Mile Low Club

This story of a porn star’s rise to respectability could use some class of its own

I hardly know how to describe a pornographic piffle called Elektra Luxx, but the word “abominable” comes to mind. Incoherently written and ineptly directed by somebody called Sebastian Gutierrez without a single scene of professional control, edited with pinking shears, and acted by an impressive cast that seems desperate to keep their Screen Actors Guild insurance and union dues paid while searching for whatever corner of the room the camera has been placed, it’s film of the kind of amateurishness that went out of style with Andy Warhol and his Polaroid.

Luscious Carla Gugino plays the title role, a retired XXX-rated superstar from another decade, before Disney hosed down Times Square. Now she’s pregnant, broke and in trouble with the IRS, teaching sex education in a community center that shares space with a Bible studies class. Years ago, she was the celebrated girlfriend of a rock star who left behind 15 songs about her when he was accidentally killed in an airplane toilet by a flight attendant while exercising his duties as a charter member of the Mile High Club. Now the oversexed stewardess begs Elektra to seduce her shy boyfriend in exchange for the missing rock tunes, but instead this bottle-blonde bimbo mistakenly mounts a detective who is looking for the tapes himself. How Elektra gets her bra on in time to end up a rich and successful best-selling author is not worth repeating.

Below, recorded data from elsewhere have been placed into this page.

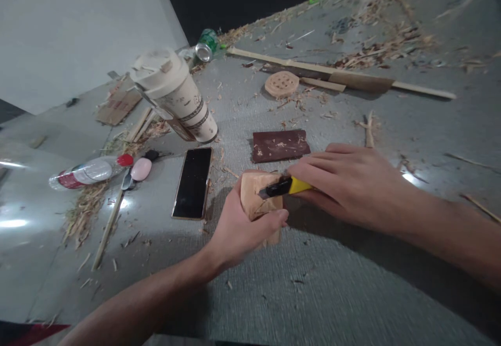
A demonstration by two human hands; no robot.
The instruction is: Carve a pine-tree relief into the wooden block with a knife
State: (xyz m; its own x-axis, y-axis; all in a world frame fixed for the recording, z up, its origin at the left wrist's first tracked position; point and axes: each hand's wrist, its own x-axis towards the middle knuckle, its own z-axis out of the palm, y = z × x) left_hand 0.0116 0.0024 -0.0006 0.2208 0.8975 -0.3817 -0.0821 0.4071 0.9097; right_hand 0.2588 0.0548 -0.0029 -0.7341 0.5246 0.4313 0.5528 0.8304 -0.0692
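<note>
My left hand (pixel 245 226) is closed around a pale block of wood (pixel 254 187) with cut faces, its thumb across the near side. In my right hand (pixel 344 179) is a yellow and black utility knife (pixel 299 185), gripped by its handle. The knife's tip rests on or just over the block's upper face; contact is hard to tell. Just beyond the block lies a dark red-brown rectangular sheet (pixel 279 146), dusted with small shavings. A phone (pixel 192 183) with a dark screen lies left of my left hand.
A lidded paper cup (pixel 178 93) stands behind the phone. A plastic bottle (pixel 88 173) lies at left near a pink oval item (pixel 141 169). Farther back are a green can (pixel 206 45), a round carved wooden disc (pixel 282 84) and long wood strips (pixel 344 73). Shavings (pixel 84 213) litter the table.
</note>
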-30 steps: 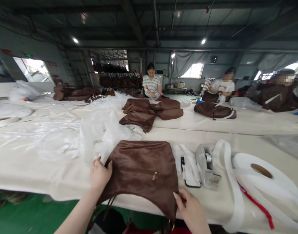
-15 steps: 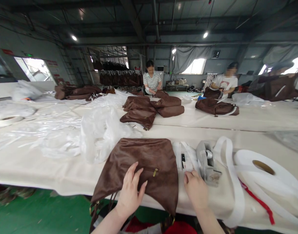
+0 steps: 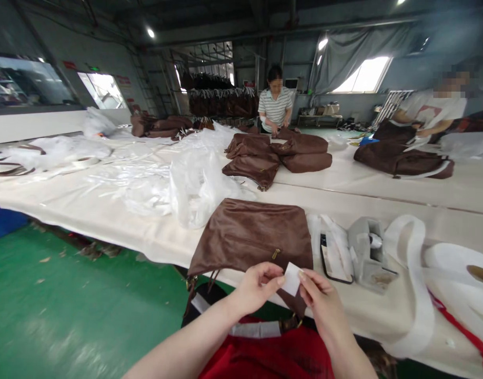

All of which provides endless fodder for Joseph Gordon-Levitt, hopelessly miscast as Bert Rodriguez, a sex blogger on a website dedicated to authentic sex goddesses of yesteryear “in a world increasingly known for its surgical enhancements and questionable pubic hair styles.” Elektra remains his favorite sex fantasy, and he intersperses gushing wet dreams with film clips from 2 Nymphomaniac Twin Sisters and its famous sequel, 2 Nymphomaniac Twin Sisters 2 (Wetter Than Seattle). As “the Latin world’s numero uno source for breaking sexy news,” the disastrous Gordon-Levitt, as a sort of X-rated host-narrator, looks more embarrassed and out of place than James Franco on the Academy Awards.

In the worst decision of her career, Gugino shows a lot of skin and is forced to say unspeakable lines such as, “When we’re not in love we’re miserable wishing we were in love, and when we are in love we’re miserable that love isn’t enough.” This is tragic, because this girl can really act. It’s hard to believe she’s the same actress who devastated Broadway in 2004 playing the lead in a revival of Arthur Miller’s After the Fall.

Among the other bona fide fiascos who find themselves dangerously close to cauterizing their careers you’ll find Justin Kirk, Kathleen Quinlan, Timothy Olyphant as a tough detective named Dellwood Butterworth and Vincent Kartheiser, the obnoxious junior exec from Mad Men, who prances around naked, replete with beard, long hair and a body that should be forbidden by contract to ever do nude scenes. Julianne Moore makes an unbilled guest appearance as the Virgin Mary. “Ask me anything.” “Anything?” “As long as it isn’t the capital of South Dakota.”

Despite the potential for comedy, Elektra Luxx is trash—cheesily photographed, moronically directed and lacking every pretense to social significance. My guess is it’s supposed to be some kind of lurid send-up of soft-core porn aimed at the people who like movies by the Farrelly Brothers and Judd Apatow, but it isn’t clever enough to be even momentarily diverting, and it’s about as sexy as oatmeal. I shudder to shed light on any deeper, more philosophical reason why this movie is named after a vacuum cleaner. Think about it.